**YOUR TASK**
In the entries below, which lines run from the one with "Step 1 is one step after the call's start" through the one with "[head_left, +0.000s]"? Repeat exactly those, both included, and no pictures.

Records excerpted from a collection
___

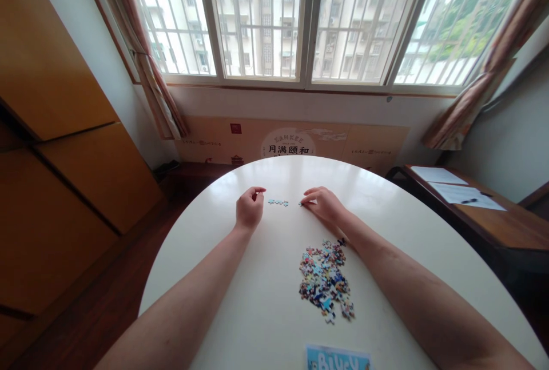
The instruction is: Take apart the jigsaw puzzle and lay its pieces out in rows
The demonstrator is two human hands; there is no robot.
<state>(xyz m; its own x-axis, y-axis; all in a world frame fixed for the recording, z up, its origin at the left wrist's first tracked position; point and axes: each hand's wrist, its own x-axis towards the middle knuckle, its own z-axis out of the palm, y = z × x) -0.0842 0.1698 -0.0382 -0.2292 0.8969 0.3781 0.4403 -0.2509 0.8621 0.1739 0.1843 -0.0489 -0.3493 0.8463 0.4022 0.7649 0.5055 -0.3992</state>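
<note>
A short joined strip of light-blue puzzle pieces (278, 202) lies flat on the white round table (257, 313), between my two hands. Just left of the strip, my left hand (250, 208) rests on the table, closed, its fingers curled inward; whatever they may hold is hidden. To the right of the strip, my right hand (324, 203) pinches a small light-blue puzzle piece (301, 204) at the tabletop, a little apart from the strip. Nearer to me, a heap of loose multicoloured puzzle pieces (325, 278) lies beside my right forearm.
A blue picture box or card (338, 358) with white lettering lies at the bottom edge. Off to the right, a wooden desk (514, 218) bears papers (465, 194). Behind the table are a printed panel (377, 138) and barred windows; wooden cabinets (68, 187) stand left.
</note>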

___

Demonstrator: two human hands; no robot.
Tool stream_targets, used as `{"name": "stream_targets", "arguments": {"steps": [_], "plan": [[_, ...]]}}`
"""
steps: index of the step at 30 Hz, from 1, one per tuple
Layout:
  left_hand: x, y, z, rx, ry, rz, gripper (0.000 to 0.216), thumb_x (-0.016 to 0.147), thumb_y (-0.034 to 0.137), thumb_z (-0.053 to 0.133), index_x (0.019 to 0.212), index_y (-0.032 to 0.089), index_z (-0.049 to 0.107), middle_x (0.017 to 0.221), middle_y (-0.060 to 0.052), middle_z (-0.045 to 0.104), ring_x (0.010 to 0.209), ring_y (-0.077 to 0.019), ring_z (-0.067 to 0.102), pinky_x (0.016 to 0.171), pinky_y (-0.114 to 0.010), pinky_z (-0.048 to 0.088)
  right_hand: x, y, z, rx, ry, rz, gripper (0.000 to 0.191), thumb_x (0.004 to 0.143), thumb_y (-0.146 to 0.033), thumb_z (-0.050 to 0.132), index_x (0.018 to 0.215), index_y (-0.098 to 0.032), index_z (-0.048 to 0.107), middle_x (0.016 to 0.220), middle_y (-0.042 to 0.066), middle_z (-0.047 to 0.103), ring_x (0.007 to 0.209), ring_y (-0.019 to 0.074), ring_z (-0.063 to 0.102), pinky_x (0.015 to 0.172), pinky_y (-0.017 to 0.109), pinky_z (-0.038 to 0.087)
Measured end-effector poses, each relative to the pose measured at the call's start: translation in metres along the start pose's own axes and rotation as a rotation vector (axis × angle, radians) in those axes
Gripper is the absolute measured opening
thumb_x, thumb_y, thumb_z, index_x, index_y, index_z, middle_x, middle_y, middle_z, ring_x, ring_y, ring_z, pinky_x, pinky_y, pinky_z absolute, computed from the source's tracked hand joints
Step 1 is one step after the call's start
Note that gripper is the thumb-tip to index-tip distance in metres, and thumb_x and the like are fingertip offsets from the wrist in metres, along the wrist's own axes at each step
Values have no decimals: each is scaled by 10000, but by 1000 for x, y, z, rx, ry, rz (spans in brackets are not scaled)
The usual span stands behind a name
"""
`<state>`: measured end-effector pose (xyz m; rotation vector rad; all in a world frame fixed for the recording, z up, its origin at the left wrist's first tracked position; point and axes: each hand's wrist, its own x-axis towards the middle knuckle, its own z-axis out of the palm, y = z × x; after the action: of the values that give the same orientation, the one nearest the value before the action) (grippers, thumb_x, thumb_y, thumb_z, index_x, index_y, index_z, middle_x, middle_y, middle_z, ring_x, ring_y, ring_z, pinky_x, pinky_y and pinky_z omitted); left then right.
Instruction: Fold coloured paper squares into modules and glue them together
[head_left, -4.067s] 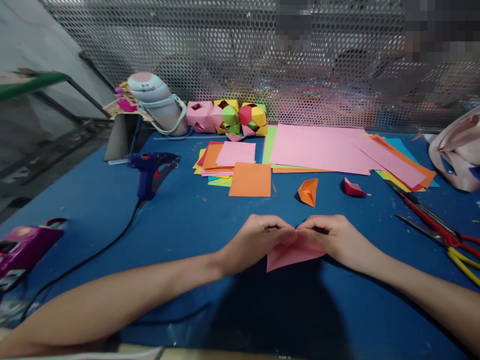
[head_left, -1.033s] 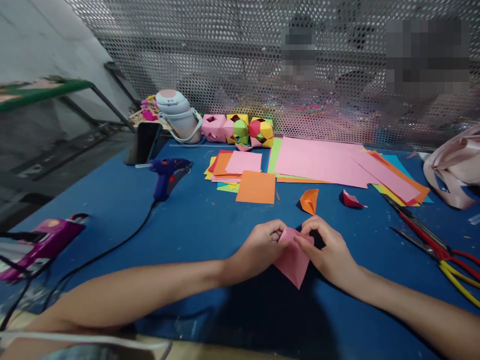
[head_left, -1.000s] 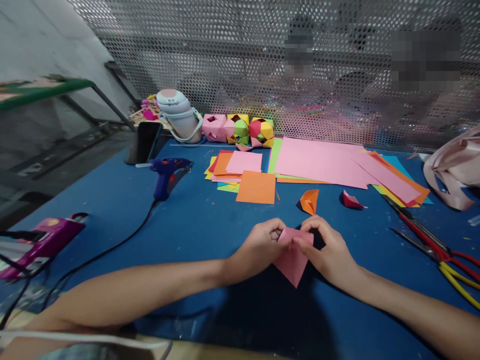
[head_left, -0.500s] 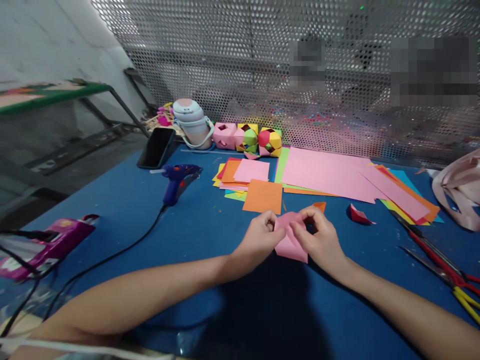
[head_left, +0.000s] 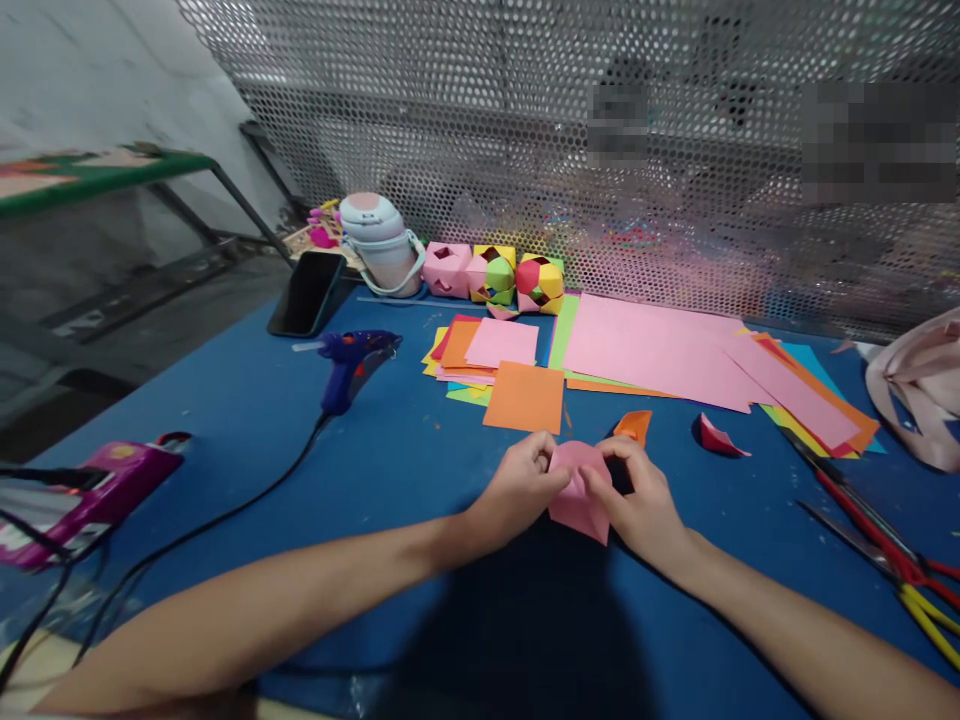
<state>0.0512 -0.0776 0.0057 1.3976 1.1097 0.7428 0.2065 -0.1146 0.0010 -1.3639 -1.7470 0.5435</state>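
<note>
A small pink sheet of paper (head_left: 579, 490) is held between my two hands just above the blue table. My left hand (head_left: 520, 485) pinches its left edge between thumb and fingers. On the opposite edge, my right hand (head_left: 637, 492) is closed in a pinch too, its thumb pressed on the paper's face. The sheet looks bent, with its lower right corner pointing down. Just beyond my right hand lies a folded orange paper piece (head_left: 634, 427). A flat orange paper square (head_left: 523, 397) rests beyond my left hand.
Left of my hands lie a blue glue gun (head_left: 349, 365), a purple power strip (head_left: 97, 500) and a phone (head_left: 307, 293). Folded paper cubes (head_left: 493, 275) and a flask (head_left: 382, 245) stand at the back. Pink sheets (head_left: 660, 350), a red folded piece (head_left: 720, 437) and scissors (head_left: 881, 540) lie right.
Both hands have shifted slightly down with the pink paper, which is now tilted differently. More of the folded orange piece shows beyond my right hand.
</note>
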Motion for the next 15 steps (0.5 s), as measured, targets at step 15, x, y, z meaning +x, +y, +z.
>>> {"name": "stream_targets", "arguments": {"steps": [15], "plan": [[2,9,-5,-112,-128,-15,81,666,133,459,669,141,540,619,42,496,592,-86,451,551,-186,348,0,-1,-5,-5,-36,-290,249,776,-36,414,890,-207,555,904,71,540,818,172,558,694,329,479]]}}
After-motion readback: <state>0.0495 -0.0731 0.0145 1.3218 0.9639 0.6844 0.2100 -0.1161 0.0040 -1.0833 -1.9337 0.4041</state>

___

**OUTPUT**
Step 1 is one step after the call's start
Note that gripper is the thumb-tip to index-tip distance in metres, and thumb_x and the like are fingertip offsets from the wrist in metres, along the wrist's own axes at each step
Values have no decimals: each is scaled by 10000, but by 1000 for x, y, z, rx, ry, rz (spans in brackets are not scaled)
The usual span stands behind a name
"""
`<state>`: measured end-effector pose (xyz m; rotation vector rad; all in a world frame fixed for the recording, z up, its origin at the left wrist's first tracked position; point and axes: each hand's wrist, its own x-axis towards the middle knuckle, its own z-axis out of the palm, y = z × x; after the action: of the values that give the same orientation, the one nearest the value before the action) (grippers, thumb_x, thumb_y, thumb_z, index_x, index_y, index_z, middle_x, middle_y, middle_z, ring_x, ring_y, ring_z, pinky_x, pinky_y and pinky_z omitted); left then right.
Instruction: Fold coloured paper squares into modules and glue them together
[head_left, -4.067s] 
[head_left, -1.033s] 
[head_left, -1.000s] 
[head_left, -0.500s] 
[head_left, +0.000s] 

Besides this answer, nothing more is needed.